METHODS:NLRP3 inflammasome may serve as a potential target for the development of novel therapeutics for inflammatory bowel diseases. In this study, we found that Libertellenone M (Lib M), a secondary metabolite from the endophytic fungus Phomopsis sp. S12, has anti-inflammatory potential both in vitro and in vivo. Lib M selectively inhibited the expression of proinflammatory cytokine IL-1β and IL-18 in LPS-activated macrophages.
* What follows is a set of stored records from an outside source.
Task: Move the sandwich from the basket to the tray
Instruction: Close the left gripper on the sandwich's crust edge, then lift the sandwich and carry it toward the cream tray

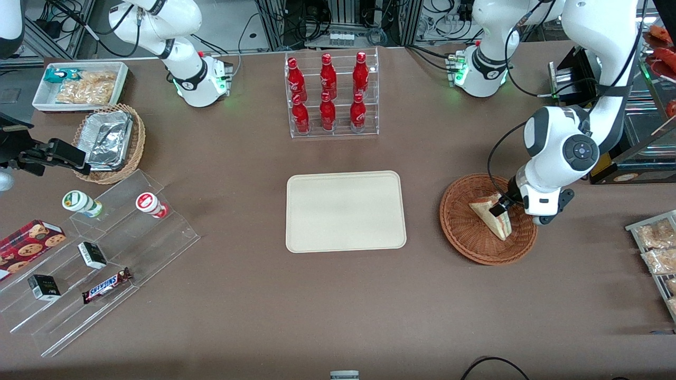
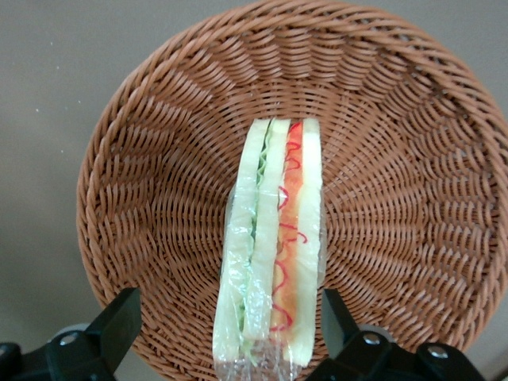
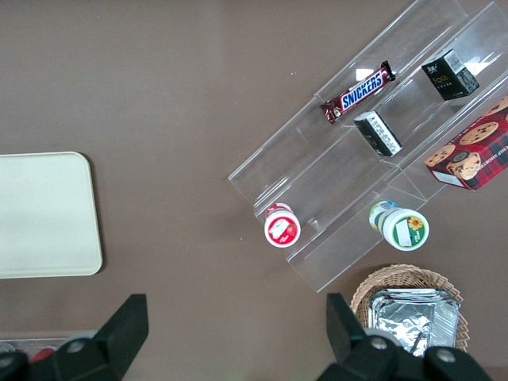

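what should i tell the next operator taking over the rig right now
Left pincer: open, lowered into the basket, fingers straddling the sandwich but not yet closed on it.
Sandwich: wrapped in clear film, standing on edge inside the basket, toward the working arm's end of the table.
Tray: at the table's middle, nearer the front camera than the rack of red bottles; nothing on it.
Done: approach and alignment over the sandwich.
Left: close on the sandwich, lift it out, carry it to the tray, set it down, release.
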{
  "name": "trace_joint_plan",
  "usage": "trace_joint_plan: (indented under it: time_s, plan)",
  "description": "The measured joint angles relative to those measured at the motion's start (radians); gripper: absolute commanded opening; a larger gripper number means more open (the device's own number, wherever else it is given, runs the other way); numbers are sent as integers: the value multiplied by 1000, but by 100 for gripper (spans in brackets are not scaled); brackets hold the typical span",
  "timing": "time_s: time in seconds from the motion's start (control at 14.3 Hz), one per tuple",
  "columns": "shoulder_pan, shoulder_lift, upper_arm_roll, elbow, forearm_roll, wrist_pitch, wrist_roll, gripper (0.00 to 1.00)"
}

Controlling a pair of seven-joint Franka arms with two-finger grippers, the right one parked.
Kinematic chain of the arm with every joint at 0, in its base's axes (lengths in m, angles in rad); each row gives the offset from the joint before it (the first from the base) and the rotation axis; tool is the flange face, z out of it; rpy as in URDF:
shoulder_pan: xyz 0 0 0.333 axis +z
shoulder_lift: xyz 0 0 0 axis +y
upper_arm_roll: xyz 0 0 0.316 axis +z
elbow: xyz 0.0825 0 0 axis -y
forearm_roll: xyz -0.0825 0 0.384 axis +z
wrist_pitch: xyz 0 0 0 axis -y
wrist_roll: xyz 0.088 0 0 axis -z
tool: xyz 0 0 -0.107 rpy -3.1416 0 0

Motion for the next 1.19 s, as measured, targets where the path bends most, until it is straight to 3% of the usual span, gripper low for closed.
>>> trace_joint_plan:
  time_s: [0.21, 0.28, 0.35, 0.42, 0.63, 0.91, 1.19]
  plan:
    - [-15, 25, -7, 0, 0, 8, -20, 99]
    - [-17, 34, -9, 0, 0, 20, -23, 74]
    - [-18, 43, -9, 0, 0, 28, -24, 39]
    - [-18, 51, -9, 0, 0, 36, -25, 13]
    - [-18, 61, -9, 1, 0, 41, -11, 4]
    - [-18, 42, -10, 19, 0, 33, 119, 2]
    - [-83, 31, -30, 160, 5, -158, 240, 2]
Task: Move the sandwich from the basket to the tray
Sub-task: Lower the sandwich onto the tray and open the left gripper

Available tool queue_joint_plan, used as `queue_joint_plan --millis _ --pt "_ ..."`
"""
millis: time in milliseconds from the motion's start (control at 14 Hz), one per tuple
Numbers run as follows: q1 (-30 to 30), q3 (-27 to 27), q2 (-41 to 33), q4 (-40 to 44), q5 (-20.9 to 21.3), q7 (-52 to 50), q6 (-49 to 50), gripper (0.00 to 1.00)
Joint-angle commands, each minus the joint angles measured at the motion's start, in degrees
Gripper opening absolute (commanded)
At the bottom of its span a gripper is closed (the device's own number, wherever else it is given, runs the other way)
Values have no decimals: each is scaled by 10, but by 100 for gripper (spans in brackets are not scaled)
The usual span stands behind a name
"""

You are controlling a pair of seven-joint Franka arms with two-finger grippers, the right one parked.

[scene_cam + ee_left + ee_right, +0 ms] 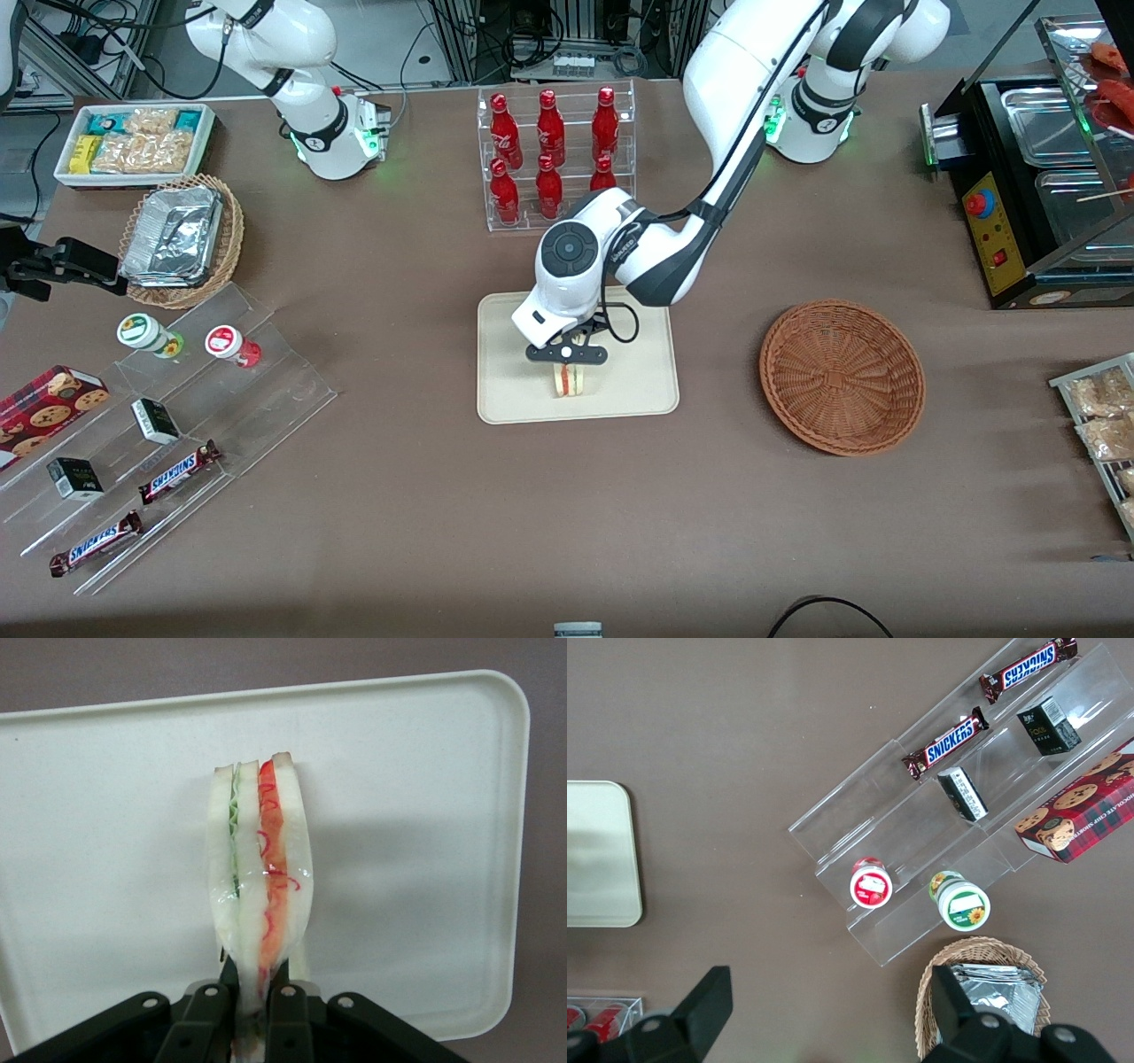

The cleavage of pro-caspase 1 was remarkably reduced by Lib M in macrophages stimulated with three NLRP3 inflammasome activators. Administering Lib M attenuated dextran sulfate sodium-induced experimental acute colitis in mice and significantly reduced the production of these cytokines and cleaved caspase 1 in colon tissues. Apart from inhibition of NLRP3 inflammasome assembly, Lib M also suppressed NF-κB nuclear translocation in macrophages. Taken together, these findings suggest that Lib M-mediated inhibition of NLRP3 inflammasome activation could protect against colitis-like inflammatory diseases, and that this compound derived from a plant-associated fungus might inspire the exploration of novel immunosuppressive agents.